Within the listing, each line that has the string "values" should be copied.

Records to process:

★ ★ ★ ★

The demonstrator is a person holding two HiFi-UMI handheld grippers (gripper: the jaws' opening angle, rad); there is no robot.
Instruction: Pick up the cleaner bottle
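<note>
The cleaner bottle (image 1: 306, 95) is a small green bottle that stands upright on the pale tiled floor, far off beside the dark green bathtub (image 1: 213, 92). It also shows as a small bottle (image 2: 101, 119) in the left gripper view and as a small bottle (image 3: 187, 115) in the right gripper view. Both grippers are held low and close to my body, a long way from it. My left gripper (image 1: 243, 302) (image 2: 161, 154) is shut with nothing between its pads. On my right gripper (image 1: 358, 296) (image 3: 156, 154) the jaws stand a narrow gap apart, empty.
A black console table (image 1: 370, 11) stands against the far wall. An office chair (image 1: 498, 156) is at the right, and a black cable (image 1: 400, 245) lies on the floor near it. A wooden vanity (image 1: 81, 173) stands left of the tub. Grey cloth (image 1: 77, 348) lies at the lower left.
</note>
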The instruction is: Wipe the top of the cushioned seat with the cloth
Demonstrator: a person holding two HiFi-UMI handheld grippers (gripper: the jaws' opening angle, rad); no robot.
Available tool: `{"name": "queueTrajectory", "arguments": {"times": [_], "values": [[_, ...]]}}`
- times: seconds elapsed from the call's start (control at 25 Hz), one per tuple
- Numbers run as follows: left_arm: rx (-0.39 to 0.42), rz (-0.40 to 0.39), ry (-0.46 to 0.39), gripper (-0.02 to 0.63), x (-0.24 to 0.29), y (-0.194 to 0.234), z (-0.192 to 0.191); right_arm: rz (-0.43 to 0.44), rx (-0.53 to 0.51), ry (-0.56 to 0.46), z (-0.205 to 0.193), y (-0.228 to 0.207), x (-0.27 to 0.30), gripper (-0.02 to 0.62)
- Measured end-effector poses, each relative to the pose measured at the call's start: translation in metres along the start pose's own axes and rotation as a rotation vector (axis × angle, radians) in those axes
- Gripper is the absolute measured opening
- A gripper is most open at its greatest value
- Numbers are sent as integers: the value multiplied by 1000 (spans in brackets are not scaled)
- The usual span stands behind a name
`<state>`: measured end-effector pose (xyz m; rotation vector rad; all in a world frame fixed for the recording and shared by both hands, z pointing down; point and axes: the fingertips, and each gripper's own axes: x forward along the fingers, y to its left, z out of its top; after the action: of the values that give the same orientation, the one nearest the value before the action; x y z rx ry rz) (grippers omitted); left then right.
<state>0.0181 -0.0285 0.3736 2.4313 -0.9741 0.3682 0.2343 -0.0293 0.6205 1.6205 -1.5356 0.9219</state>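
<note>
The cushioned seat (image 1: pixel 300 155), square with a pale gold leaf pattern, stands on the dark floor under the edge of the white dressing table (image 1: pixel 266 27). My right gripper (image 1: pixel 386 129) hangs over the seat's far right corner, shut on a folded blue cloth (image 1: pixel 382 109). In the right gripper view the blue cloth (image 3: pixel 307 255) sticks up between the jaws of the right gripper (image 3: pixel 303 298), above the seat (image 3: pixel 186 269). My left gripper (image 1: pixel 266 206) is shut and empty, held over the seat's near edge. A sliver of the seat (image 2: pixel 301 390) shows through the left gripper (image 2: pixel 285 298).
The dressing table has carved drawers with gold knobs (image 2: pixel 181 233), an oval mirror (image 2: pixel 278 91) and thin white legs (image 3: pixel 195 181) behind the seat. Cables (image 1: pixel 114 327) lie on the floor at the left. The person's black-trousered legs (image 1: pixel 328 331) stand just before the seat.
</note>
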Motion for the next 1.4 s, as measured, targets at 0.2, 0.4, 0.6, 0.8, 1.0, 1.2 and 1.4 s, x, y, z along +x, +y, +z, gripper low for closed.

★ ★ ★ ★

Solution for this exercise:
Available tool: `{"name": "queueTrajectory", "arguments": {"times": [_], "values": [[_, ...]]}}`
`<state>`: measured end-effector pose (xyz m; rotation vector rad; all in a world frame fixed for the recording and shared by both hands, z pointing down; point and axes: the fingertips, and each gripper's own axes: x forward along the fingers, y to its left, z out of its top; after the action: of the values that give the same orientation, the one nearest the value before the action; x y z rx ry rz) (grippers omitted); left then right.

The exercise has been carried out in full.